Exercise requirements
Go through the material and set down every line without alteration.

--- START ---

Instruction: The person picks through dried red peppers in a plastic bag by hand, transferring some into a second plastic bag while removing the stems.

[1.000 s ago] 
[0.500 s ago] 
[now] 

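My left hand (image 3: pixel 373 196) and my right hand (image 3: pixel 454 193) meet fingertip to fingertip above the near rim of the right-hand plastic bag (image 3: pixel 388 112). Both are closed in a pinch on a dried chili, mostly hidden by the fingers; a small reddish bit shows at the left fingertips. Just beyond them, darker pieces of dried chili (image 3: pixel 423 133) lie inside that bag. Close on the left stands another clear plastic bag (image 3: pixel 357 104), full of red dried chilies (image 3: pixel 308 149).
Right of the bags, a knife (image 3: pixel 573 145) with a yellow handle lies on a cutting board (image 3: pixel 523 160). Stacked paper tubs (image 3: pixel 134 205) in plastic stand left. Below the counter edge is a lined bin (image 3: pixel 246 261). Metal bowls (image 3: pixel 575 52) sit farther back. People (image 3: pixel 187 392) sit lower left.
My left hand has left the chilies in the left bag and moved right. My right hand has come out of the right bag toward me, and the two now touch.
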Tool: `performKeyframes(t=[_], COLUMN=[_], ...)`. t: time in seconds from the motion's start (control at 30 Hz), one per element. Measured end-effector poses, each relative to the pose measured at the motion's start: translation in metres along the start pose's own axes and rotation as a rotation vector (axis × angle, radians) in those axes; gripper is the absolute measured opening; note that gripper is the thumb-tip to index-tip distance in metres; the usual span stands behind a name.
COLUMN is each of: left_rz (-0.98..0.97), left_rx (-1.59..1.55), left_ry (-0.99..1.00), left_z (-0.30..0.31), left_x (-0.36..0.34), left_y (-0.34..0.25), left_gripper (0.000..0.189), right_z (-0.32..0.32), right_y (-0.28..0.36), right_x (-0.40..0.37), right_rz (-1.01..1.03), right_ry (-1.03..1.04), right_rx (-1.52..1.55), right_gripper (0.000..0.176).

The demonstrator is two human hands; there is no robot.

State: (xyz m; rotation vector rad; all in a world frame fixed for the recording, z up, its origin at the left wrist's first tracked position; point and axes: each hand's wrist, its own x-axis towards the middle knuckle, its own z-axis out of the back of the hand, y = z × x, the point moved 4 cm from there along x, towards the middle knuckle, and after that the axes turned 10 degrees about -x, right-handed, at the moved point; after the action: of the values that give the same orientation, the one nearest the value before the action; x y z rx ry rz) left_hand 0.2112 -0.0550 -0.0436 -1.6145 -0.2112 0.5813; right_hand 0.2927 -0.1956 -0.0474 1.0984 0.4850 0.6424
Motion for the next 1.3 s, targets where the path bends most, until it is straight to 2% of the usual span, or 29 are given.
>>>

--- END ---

The answer
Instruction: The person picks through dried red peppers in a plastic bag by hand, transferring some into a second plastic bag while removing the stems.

[1.000 s ago] 
[0.500 s ago] 
[now] 

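My left hand (image 3: pixel 373 196) and my right hand (image 3: pixel 454 193) meet fingertip to fingertip above the near rim of the right-hand plastic bag (image 3: pixel 388 112). Both are closed in a pinch on a dried chili, mostly hidden by the fingers; a small reddish bit shows at the left fingertips. Just beyond them, darker pieces of dried chili (image 3: pixel 423 133) lie inside that bag. Close on the left stands another clear plastic bag (image 3: pixel 357 104), full of red dried chilies (image 3: pixel 308 149).
Right of the bags, a knife (image 3: pixel 573 145) with a yellow handle lies on a cutting board (image 3: pixel 523 160). Stacked paper tubs (image 3: pixel 134 205) in plastic stand left. Below the counter edge is a lined bin (image 3: pixel 246 261). Metal bowls (image 3: pixel 575 52) sit farther back. People (image 3: pixel 187 392) sit lower left.
My left hand has left the chilies in the left bag and moved right. My right hand has come out of the right bag toward me, and the two now touch.
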Tool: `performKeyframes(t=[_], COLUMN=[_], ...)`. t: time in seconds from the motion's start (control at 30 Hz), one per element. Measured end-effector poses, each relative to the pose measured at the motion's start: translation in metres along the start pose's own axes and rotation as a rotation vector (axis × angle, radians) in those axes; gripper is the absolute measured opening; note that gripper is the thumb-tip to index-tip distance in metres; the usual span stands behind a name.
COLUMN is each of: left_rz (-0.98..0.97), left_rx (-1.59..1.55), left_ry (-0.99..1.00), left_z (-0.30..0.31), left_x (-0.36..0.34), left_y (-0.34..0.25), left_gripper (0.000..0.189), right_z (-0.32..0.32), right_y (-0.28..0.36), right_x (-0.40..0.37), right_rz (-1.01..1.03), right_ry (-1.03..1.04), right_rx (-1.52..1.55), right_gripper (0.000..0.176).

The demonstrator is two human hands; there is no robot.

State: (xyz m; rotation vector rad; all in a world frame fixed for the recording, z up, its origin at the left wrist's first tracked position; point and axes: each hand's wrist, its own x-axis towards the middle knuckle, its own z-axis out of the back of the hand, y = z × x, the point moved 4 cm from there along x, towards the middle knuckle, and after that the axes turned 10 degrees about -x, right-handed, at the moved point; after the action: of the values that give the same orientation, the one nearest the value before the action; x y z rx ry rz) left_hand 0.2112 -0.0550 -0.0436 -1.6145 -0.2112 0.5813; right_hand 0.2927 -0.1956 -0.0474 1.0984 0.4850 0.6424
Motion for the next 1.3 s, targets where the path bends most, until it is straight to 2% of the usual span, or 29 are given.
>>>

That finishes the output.